Third episode features the Pacific NW, one of the most linguistically and culturally diverse & rich areas in the whole of the Americas. It also dwells into the ancient North American cultures such as the ancestral Puebloans/Anasazi or the Mound builder cultures of the indigenous pre-Columbian populations. I will focus on the native tribes of the NW living on the Pacific coasts for countless years, enjoying fishing & hunting while this coastal route of migration is one of the oldest. From the Aleutian islands in the north when the Beringia was a bridge btw continents, some of the first humans made their way, arriving from Asia trough an ice free corridor along the coasts & in between the mountains.
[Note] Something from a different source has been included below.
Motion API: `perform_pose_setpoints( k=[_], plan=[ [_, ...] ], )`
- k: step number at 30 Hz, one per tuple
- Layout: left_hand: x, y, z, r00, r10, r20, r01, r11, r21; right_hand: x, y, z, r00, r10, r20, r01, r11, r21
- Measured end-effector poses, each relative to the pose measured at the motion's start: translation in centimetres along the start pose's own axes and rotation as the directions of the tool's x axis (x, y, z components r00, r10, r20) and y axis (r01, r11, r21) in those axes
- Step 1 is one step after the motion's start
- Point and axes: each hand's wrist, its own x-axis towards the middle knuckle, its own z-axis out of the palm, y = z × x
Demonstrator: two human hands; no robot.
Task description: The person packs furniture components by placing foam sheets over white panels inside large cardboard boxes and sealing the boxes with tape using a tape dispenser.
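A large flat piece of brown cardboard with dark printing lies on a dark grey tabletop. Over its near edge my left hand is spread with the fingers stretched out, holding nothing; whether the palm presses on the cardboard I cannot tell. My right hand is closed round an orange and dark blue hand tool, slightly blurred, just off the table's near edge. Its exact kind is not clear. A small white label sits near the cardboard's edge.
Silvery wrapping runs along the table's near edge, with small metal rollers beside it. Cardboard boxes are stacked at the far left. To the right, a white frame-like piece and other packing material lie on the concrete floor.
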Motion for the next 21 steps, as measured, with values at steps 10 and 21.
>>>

Salmon runs, shells middens, plenty of mussles, Eulacheon fish grease trails, kelp forests, dense gigantic redwood temperate rainforests, humidity & continuous rain a year long, rivers rich with fish flowing from the Cascade mountains to the Pacific made these coasts, inlets and islands one densest inhabited areas in the world for non agricultural populations. Many had developed highly hierarchical societies, sophisticated designs, carvings & huge ocean going canoes, elaborate songs and famous totem poles. They were united by lavish and opulent feasts of excess and gift giving ceremonies called Potlatch – specific for the whole region, that have been studied at length by antropologist and that have become banned by government and subsequently reintroduced.